2 The procedure
2.1.1 Duodenal lesions (benign, dysplastic or neoplastic) are rare. Symptoms include nausea and vomiting, loss of appetite and weight, anaemia and abdominal pain. Lesions in people who have inherited polyposis syndromes may be identified through regular surveillance examinations.
2.1.2 Current treatment of malignant lesions may require major surgery (Whipple procedure). Endoscopic treatments such as snare polypectomy and argon plasma coagulation (APC) have been used for smaller lesions.
2.2.1 Both procedures aim to remove lesions without the need for open abdominal surgery. They are usually preceded by diagnostic endoscopy, biopsy and imaging investigations.
2.2.2 Both EMR and ESD are carried out with the patient under sedation or general anaesthesia. Using endoscopic visualisation, the submucosa is injected with saline to help lift the lesion. This fluid may contain pigment to help define the lesion, and adrenaline to reduce bleeding. In EMR, lesions are usually removed piecemeal with a snare. In ESD, submucosal dissection is performed with an electrocautery knife, parallel to the muscle layer, aiming to remove the lesion intact and with clear margins. A transparent hood may be used to retract the already dissected part of the lesion out of the visual field. Haemostasis is achieved by electrocautery. Endoscopic clips may be used for larger vessels or to manage perforation.

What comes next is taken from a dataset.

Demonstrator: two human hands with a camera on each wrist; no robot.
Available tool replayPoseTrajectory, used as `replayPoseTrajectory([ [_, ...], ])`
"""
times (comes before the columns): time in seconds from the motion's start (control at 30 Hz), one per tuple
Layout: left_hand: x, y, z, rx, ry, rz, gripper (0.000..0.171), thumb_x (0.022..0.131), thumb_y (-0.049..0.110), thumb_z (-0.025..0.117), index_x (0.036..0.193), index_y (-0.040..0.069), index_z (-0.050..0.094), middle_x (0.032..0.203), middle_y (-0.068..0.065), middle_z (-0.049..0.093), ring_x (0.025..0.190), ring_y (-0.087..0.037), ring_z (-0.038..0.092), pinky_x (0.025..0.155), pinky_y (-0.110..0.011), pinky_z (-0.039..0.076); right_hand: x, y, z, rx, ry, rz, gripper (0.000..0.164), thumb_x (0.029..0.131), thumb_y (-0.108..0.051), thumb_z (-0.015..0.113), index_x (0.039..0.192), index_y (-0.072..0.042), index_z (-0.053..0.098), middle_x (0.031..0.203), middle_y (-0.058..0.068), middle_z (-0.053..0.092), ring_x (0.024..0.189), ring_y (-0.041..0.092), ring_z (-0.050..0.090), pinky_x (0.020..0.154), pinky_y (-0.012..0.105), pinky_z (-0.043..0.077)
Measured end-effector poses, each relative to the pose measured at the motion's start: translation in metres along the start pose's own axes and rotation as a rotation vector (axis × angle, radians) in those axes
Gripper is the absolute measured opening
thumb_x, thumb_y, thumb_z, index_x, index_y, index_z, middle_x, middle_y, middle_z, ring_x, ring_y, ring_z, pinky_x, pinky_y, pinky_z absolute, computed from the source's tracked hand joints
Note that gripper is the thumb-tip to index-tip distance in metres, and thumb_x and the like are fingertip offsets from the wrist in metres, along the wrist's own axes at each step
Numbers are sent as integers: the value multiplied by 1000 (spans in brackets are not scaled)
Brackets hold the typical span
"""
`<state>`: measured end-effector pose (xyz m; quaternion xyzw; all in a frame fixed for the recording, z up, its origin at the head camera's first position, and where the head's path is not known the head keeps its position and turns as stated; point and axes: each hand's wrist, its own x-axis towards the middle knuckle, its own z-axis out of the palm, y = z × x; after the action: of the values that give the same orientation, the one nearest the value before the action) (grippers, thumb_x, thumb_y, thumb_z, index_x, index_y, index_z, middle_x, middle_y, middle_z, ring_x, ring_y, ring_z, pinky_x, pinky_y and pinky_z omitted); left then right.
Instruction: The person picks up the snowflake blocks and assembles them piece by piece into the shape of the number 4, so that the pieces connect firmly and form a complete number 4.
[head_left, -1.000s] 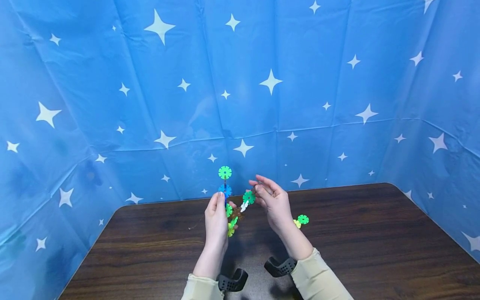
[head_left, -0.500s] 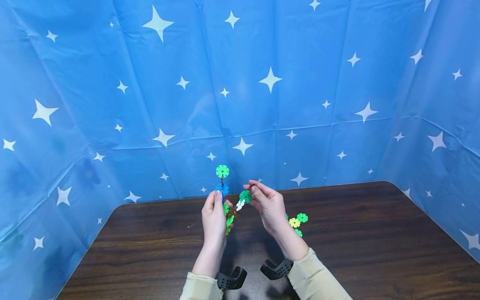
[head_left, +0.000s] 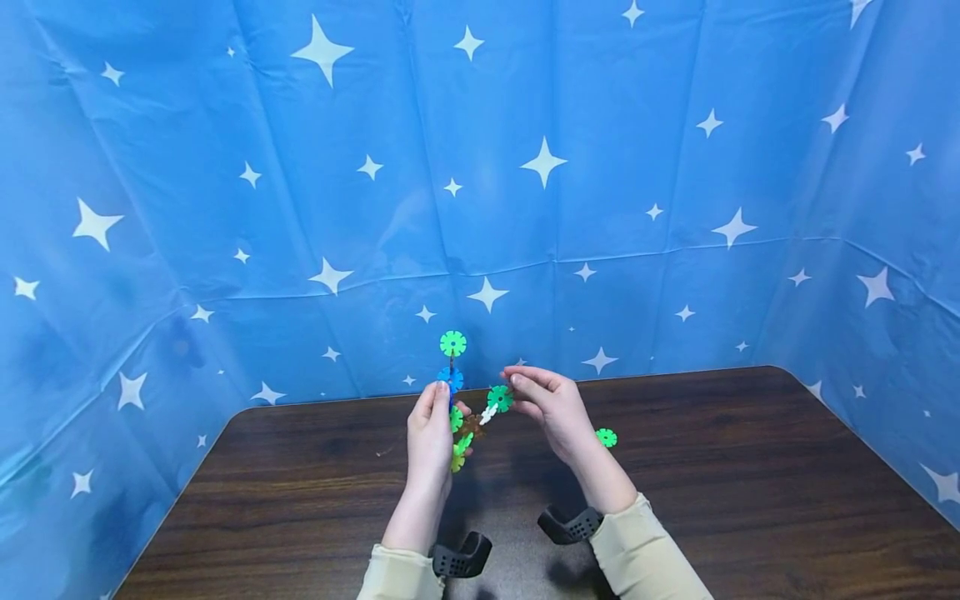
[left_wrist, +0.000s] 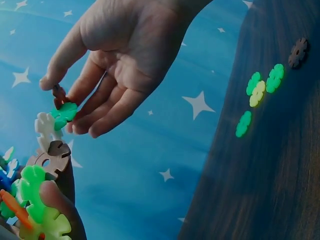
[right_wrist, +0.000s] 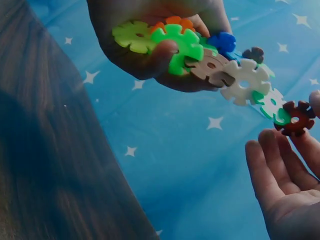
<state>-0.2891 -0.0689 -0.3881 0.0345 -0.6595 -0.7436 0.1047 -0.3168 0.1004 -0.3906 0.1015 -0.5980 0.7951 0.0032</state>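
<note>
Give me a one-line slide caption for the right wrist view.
Left hand grips a chain of interlocking notched discs while the right hand pinches the reddish-brown disc at its end.

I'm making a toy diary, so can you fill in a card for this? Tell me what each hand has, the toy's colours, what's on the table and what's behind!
Left hand: grips the linked discs
Right hand: pinches a reddish-brown disc at one end of them
Toy colours: green, yellow, orange, blue, white, brown
On the table: three green discs, one yellow disc, one brown disc
Behind: blue backdrop with white stars
</note>
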Motion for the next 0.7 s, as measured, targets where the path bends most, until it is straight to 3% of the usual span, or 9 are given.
replayPoseTrajectory([
  [0.2, 0, -1, 0, -2, -13, -15, 31, 105, 34, 43, 98, 8, 59, 76, -4, 59, 52, -14, 50, 40, -29, 44, 0, -2, -5, -19, -44, 26, 38, 98, -14, 59, 127, 11, 56, 122, 21, 62, 99, 16, 64, 86, 37, 53],
  [0.37, 1, -3, 3, -4, -46, -46, 30, 104, 33, 45, 92, 9, 58, 75, -5, 59, 51, -13, 50, 39, -29, 44, -3, -3, -16, -81, -111, 54, 40, 98, -18, 59, 130, 6, 55, 118, 19, 63, 90, 18, 63, 84, 41, 53],
  [0.5, 2, -6, 3, 9, -104, -78, 32, 104, 33, 43, 95, 7, 58, 76, -5, 58, 49, -14, 48, 39, -28, 44, -6, -5, -30, -138, -188, 89, 40, 98, -16, 58, 130, 8, 54, 111, 12, 64, 86, 18, 65, 83, 45, 53],
  [0.7, 1, -11, 3, 46, -206, -151, 35, 105, 36, 40, 110, 7, 58, 79, -3, 57, 50, -14, 47, 42, -28, 45, -9, -8, -52, -213, -318, 114, 36, 98, -11, 58, 123, 14, 56, 103, 13, 66, 85, 24, 69, 84, 47, 52],
])
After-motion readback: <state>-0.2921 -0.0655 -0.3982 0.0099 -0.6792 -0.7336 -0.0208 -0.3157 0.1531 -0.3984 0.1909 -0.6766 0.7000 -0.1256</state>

Sections 2.3 and 2.4 describe efficacy and safety outcomes from the published literature that the Committee considered as part of the evidence about this procedure. For more detailed information on the evidence, see the overview.
2.3.1 Case series of 27 and 23 patients reported complete resection in 85% (23/27) and 86% (18/21) of EMR-treated patients respectively. A case series of 14 patients reported that all 9 ESD-treated lesions were resected en bloc and 5 of the 6 EMR-treated lesions were resected en bloc.

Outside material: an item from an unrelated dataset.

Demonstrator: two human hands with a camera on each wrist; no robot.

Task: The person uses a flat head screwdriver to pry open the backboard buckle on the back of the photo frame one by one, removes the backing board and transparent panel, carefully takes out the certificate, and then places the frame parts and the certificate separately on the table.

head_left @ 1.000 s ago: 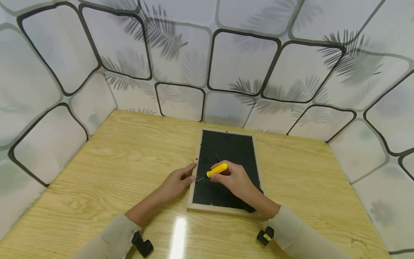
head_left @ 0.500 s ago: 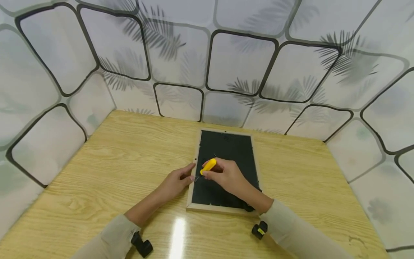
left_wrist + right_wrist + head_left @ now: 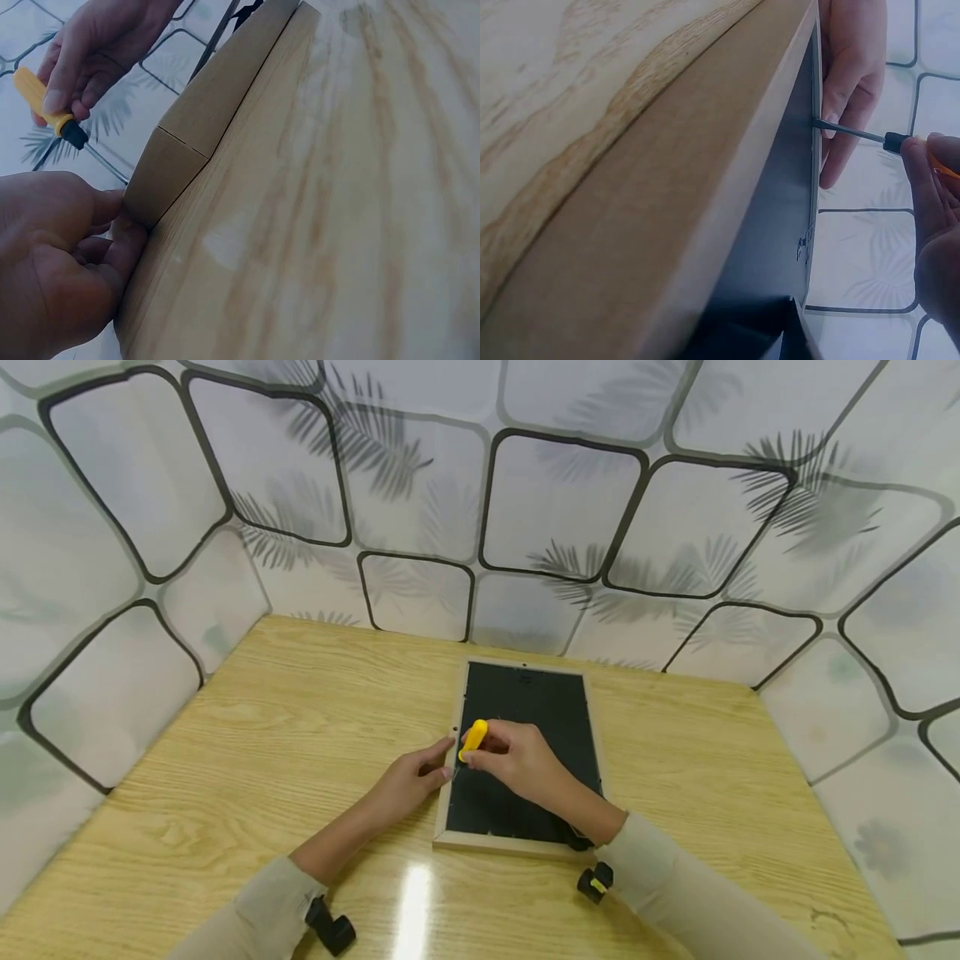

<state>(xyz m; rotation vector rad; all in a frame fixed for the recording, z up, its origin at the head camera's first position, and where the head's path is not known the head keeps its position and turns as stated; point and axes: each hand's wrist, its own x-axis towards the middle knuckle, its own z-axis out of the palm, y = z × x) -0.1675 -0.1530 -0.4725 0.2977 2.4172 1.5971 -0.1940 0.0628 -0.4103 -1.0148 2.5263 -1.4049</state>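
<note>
A picture frame (image 3: 480, 841) with pale wooden edges lies face down on the table, its black backing (image 3: 525, 702) upward. My left hand (image 3: 405, 785) rests against the frame's left edge, index finger extended and thumb on the rim. Over the backing, my right hand (image 3: 525, 764) grips a screwdriver (image 3: 475, 739) by its yellow handle. The screwdriver's metal shaft (image 3: 859, 133) reaches the frame's inner edge beside the left thumb in the right wrist view. The left wrist view has the wooden side (image 3: 202, 105) close up, with the left hand (image 3: 52, 262) at its corner.
Small metal tabs line the backing's edges, and a wire-like clip (image 3: 802, 247) shows in the right wrist view. A black piece (image 3: 576, 841) lies at the frame's near right corner, partly under the right wrist. The wood-grain table (image 3: 300, 693) meets patterned walls (image 3: 420, 510).
My right hand has shifted left, and the screwdriver has swung from a low slant to a more upright tilt, its tip staying near the left rim. My left hand has kept its place.
</note>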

2.3.2 The case series of 23 patients (21 EMR-treated patients) reported no local recurrences among 8 lesions removed en bloc at a median 13-month follow-up. Among 13 lesions removed piecemeal, 38% (5/13) of lesions had remnant adenoma at a median follow-up of 10 months; all were treated successfully with snare resection and/or APC.
2.3.3 Case series of 13 EMR-treated patients, 4 ESD-treated patients and 3 EMR-treated patients reported no deaths or recurrences at mean follow-up of between 18 and 51.7 months.
2.3.4 The Specialist Advisers listed key efficacy outcomes as complete removal and recurrence rates, recovery period and mortality.
2.4.1 Perforation was reported in 2 ESD-treated patients and another 2 ESD-treated patients (successfully managed conservatively) in case series of 14 and 4 patients respectively.
2.4.2 Bleeding was reported in 33% (9/27) of patients in the case series of 27 EMR-treated patients (within a larger series of 92 patients treated with EMR of different gastrointestinal organs). Among the 92 patients, 22 developed bleeding, 73% (16/22) of whom developed it early (within 24 hours of EMR treatment). Among those who bled early, 88% (14/16) were treated with endoscopic clip placement, snare ligation, electrocoagulation and/or injection therapy; 2 of the 6 patients who bled later than 24 hours required endoscopic management. Blood transfusion was required in 14% (3/22) of patients.
2.4.3 Post-procedural bleeding was reported in 2 of 9 ESD-treated patients and 1 of 5 EMR-treated patients in the case series of 14 patients; all were successfully treated using endoscopic clips. The case series of 23 and 13 patients reported that 1 patient in each series developed bleeding after EMR (1 occurred up to 48 hours after EMR); both were successfully treated using endoscopic clips.
2.4.4 The Specialist Advisers considered theoretical adverse events to include delayed haemorrhage, perforation, bleeding and pain. They stated that the risks of perforation and bleeding are higher when these procedures are used in the duodenum than in other parts of the gastrointestinal tract.